Ленкой звали одноклассницу Олега. И не просто одноклассницу, а одну из самых симпатичных девчонок в параллели, отличницу и умницу. С ней Олегу было по пути домой. Они были на полянке. А прямо в её середине, будто из земли лежал большой камень, рядом с которым Ленка и увидела муравья. И сейчас она со страхом смотрела на распростёртого на асфальте муравья.
– И нечего было бояться.
– Но зачем же было давить? Его можно было просто перенести куда-то. Вон, на бордюр, он высокий. Помнишь, нам в школе говорили, что у каждого существа на планете, даже самого маленького, есть определённая функция. Чем-то он помогает.
– Ну знаешь, Лен, ты не благодарная, а ещё отличница. Я тебя только что спас, а ты мне про школу и жизненные функции какого-то муравья! Ленка, ты посмотри, какие они мелкие и как легко их убить. Вот человек умеет выкручиваться, бороться за жизнь. А эти… – он вздохнул. – Мне вот вообще кажется, что если природа не наделила насекомых способностью защищаться, то природе они не нужны.
После такого разговора с одноклассницей Олег долго ещё был возмущён.
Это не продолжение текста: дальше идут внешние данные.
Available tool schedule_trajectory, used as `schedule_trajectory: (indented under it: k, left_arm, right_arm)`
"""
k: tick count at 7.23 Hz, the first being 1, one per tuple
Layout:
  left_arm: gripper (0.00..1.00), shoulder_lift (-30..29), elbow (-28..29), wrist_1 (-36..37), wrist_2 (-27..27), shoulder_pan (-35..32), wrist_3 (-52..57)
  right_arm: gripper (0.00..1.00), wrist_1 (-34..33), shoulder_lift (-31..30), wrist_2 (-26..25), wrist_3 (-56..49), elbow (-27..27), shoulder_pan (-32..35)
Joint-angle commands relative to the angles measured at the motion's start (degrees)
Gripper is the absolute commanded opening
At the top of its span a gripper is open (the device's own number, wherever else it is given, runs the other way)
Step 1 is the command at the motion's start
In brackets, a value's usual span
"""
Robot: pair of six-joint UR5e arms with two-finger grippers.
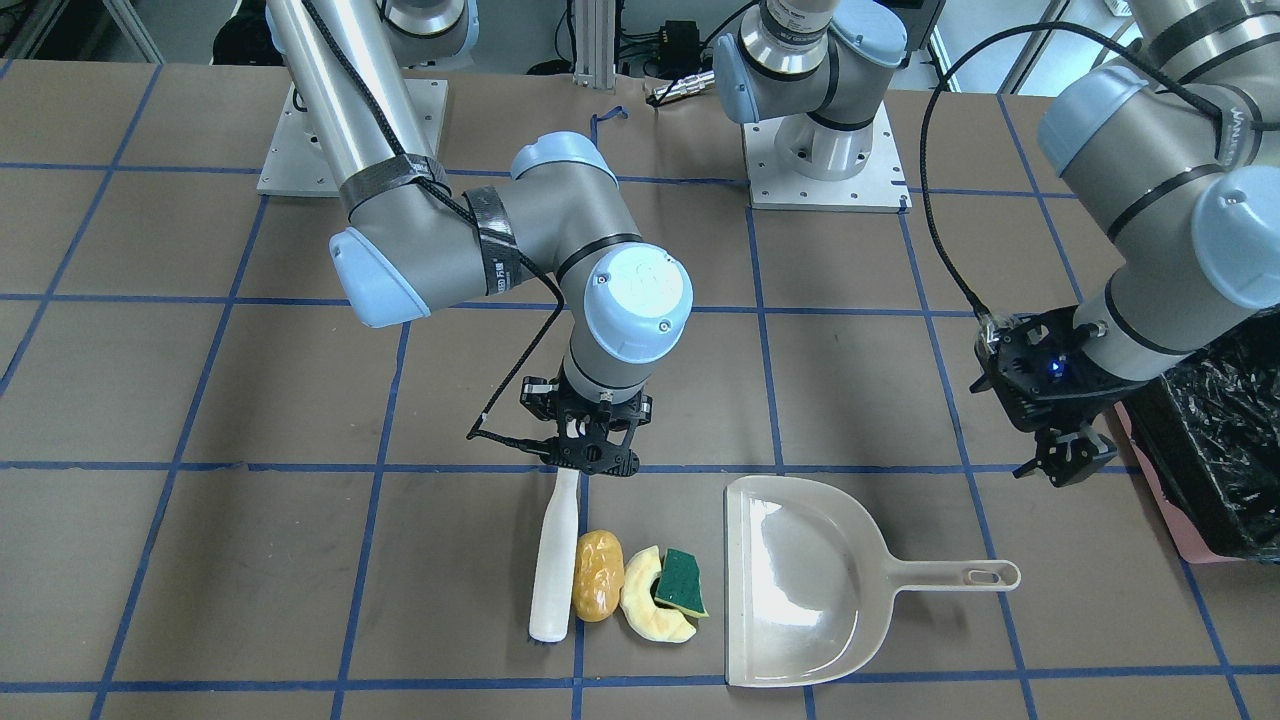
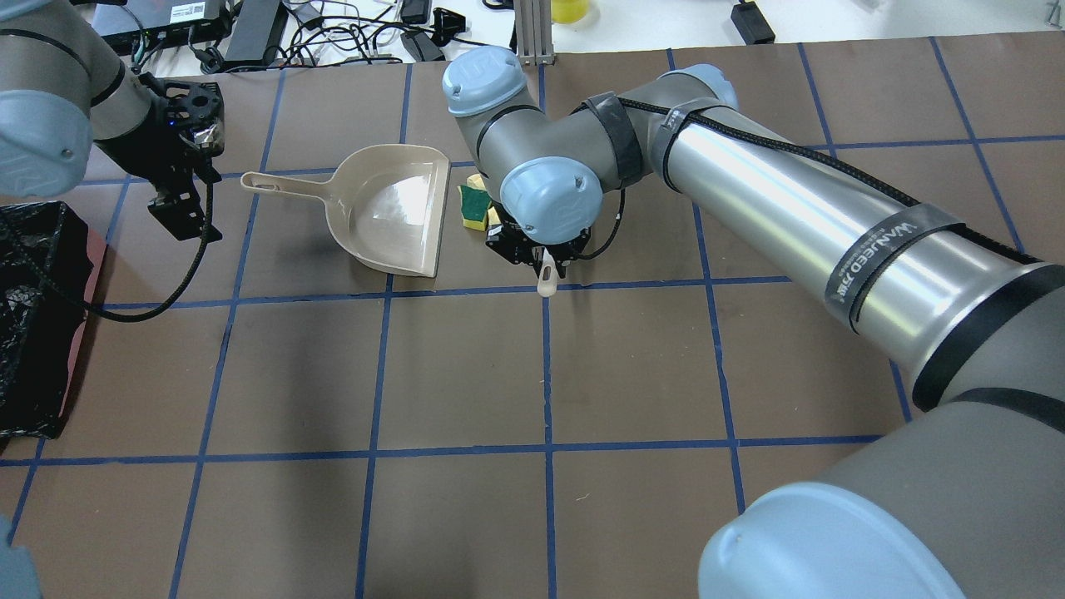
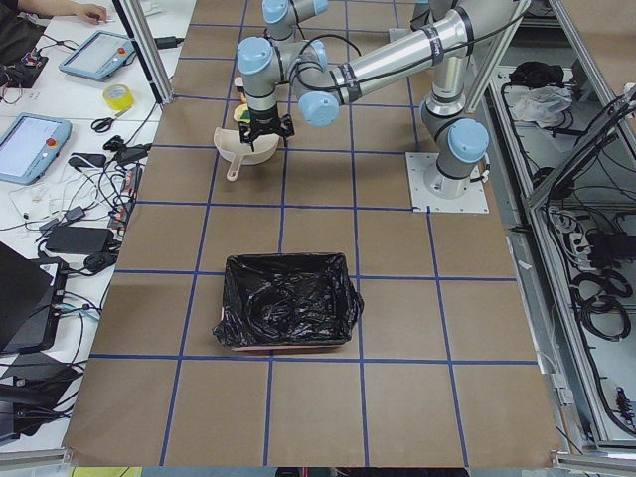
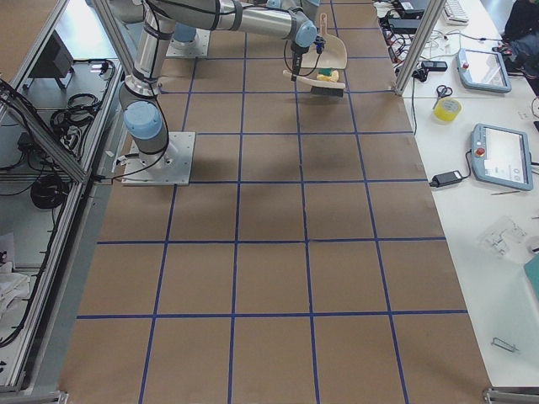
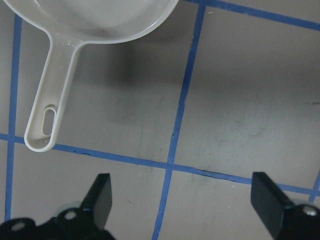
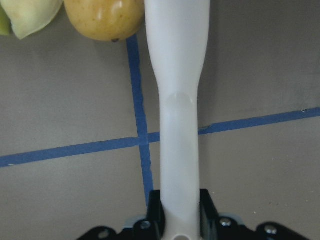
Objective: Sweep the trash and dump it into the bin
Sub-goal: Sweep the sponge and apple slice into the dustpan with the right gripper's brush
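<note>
Right gripper pinched the white brush by its handle, brush head just beside potato-like lump. Left gripper spread wide, hovered near beige dustpan handle.

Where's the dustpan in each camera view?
Front-facing: dustpan lower centre-right, handle pointing right.
Overhead: dustpan upper centre-left, handle pointing left.
Exterior left: dustpan top, left of centre.
Exterior right: dustpan top, right of centre.
Left wrist: dustpan top-left, handle downward.
Right wrist: not in view.
Shared landmark: green sponge piece at its open mouth.
</note>
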Motion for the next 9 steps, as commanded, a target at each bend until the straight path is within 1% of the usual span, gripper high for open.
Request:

Ему казалось, что Ленка-Рапунцель, как ее звали иногда, вообще больше уважает каких-то таракашек, чем людей.
Думая так, Олег подошёл к дому. Идти туда не хотелось, так как там, кроме уроков и старшей сестры Лерки никто не ждёт. Родители на работе, брат Тимоха – в садике, а сестра, учащаяся в первую смену, наверное, уже и уроки сделала. И теперь ей, наверное, делать нечего и она начнёт гонять его, Олега: «Олеж, тут полы немытые» или «Ой, братик, сгоняй-ка в магазин, ты же в субботу не учишься и уроки тебе делать не надо».
Олег решил посидеть на тренажёрах во дворе.
Вдруг в траве послышался писк. Протяжный такой. Необычный. Олег заинтересовался и присел. И охнул от того, что увидел. В траве лежал кто-то, на первый взгляд похожий на обычную раздавленную бабочку. Но с человеческим лицом! А если присмотреться, то и тело у неё человеческое! Кожа только зелёная какая-то. Олег в шоке на это смотрел, а бабочка заговорила:
– Человек, ах, человек! Помоги мне. Малыш на площадке попал мячом мне по крылу, оно и сломалось… Подсади меня до клумбы, человек. А там уж мне помогут.
Олег перевёл взгляд с бабочки на небольшую клумбу, которую сделали у них во дворе на общие деньги жильцов дома.